File formats are improved with LibreOffice too, which includes support for importing from and saving as Office 2007 and 2010 documents, plus you can import from PDF format (including watermark options). The word from the developer behind LibreOffice is that it's slimmed down the lines of code, purging thousands of lines of dead code to make for a smoother experience, which we couldn't comment on, although the testing process was error free and generally a quick, painless experience.
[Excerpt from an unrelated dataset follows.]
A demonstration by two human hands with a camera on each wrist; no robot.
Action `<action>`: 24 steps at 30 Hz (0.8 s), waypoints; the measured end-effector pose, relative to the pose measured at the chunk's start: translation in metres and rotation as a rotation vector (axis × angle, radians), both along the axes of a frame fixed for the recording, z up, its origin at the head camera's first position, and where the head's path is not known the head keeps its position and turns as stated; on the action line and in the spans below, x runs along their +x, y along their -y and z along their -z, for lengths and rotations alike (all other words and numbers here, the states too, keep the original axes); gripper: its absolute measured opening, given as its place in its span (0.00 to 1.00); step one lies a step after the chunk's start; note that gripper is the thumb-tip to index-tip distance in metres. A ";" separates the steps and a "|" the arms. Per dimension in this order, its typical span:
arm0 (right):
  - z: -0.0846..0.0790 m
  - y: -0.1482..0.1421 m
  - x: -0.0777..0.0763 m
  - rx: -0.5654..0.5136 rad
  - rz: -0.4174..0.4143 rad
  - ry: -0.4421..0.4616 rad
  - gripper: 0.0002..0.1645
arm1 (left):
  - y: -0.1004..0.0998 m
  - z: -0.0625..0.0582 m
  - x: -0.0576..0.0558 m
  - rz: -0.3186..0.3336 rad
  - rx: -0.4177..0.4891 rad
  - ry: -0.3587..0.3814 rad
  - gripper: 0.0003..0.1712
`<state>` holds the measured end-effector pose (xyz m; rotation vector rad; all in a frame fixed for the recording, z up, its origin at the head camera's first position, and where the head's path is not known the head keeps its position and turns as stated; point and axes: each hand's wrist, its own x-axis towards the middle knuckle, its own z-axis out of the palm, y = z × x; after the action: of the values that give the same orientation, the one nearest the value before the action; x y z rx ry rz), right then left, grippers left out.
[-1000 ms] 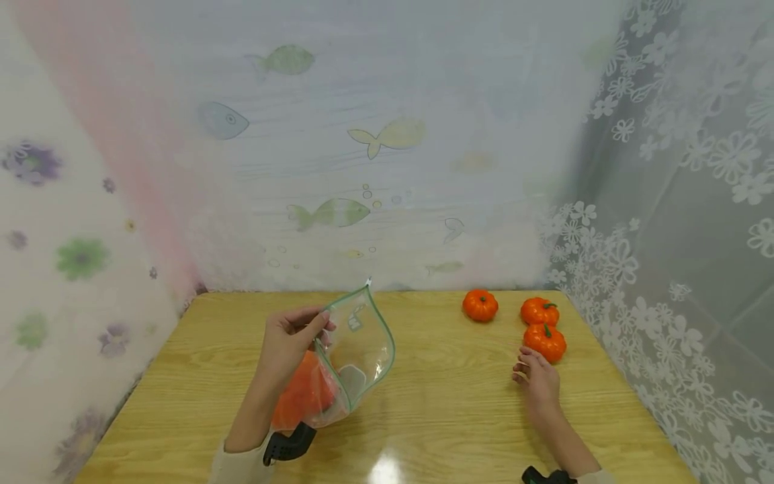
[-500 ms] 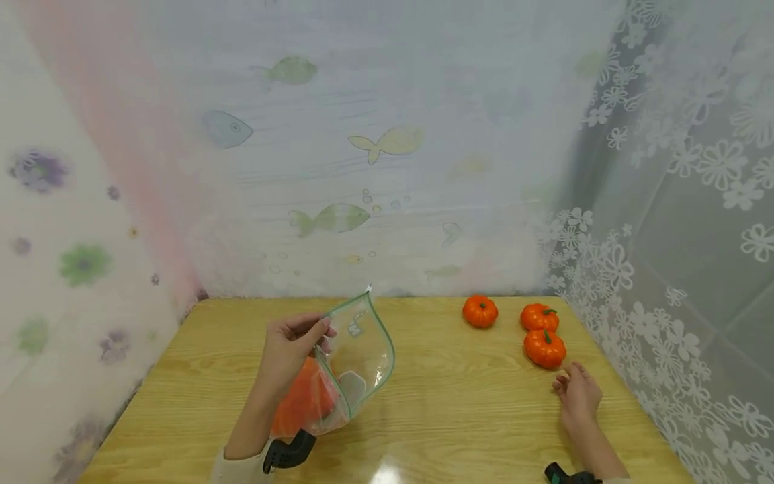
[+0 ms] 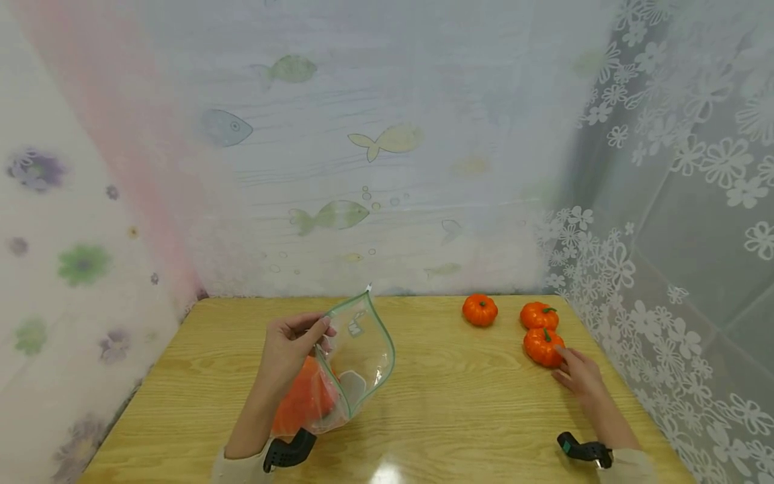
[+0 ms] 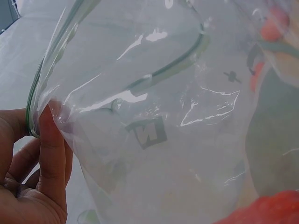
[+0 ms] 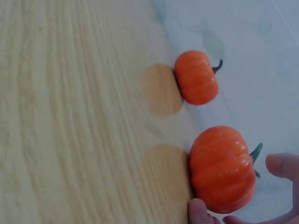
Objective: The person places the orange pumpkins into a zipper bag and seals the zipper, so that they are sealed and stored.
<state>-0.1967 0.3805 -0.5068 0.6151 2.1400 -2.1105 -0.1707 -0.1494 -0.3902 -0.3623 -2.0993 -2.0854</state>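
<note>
A clear zip bag with a green-edged mouth stands at the left of the table, its mouth spread. My left hand pinches the rim between thumb and fingers; the left wrist view shows that hand at the bag's edge. Through the plastic, an orange-red shape shows low in the bag. On the right, my right hand is at the near side of the front orange pumpkin, fingertips right at its skin. In the right wrist view, thumb and fingers spread around this pumpkin.
Another small pumpkin sits just behind the front one. A third pumpkin stands farther left near the table's back edge. The wooden table meets patterned curtains at the back and sides.
My right hand has moved right and around from the front pumpkin's lower left to its right side, then up to it. My left hand and the bag stay in place.
</note>
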 end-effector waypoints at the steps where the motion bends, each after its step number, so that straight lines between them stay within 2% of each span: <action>1: -0.002 -0.002 -0.002 0.009 -0.028 0.011 0.53 | 0.000 0.000 0.000 0.002 0.001 0.002 0.17; 4: -0.007 -0.005 -0.006 0.059 -0.088 0.033 0.54 | 0.000 0.001 -0.001 0.007 0.007 0.005 0.17; 8: -0.011 -0.006 -0.010 0.144 -0.112 0.036 0.53 | 0.000 0.001 -0.003 0.010 0.014 0.011 0.16; 17: -0.011 0.004 -0.019 0.231 -0.065 0.040 0.52 | 0.003 0.005 -0.011 0.015 0.011 0.008 0.15; 24: -0.009 0.011 -0.022 0.324 -0.081 0.025 0.48 | 0.007 0.010 -0.015 0.029 0.020 -0.006 0.15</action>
<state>-0.2191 0.3697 -0.4981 0.5644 2.4680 -1.7202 -0.1859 -0.1561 -0.4000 -0.3984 -2.0802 -2.1169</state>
Other features, such as the recent addition of widescreen format in Impress slideshows, ten new master pages for Impress, plus a general clean-up of the UI have worked wonders. Each of the features individually might seem minor, but there are so many of them that it seems silly to suggest going back to OpenOffice once you've tried this.

In the end, whether you choose LibreOffice over OpenOffice might just as likely boil down to if you can be bothered to make the switch. All we can say is that having used OpenOffice for years, we've moved to LibreOffice after testing. The additional features are worth the transition, plus we feel that LibreOffice is the better catered for by its development team.

Compared with the cloud-based competition LibreOffice obviously wins out on the feature front, as well as proving one of the most stable, efficient suites on test. For a product that is just two years young, it is little wonder this has racked up 20 million downloads during its life already. For a desktop MS Office alternative, this is the only option.

Details

Manufacturer:

The Document Foundation

Website:

www.libreoffice.org

Required spec:

256MB RAM, 1.5GB HDD space, Windows XP or later

Quality:

8

Value:

9

Overall:

8

Test Setup

Description: Test result

Test result

The suites were tested on a Windows 7, Intel Core i3 laptop housing 4GB DDR3 RAM. We tested each suite for usability, feature set, stability and productivity, generating various documents, importing files and graphics and exporting to various file formats.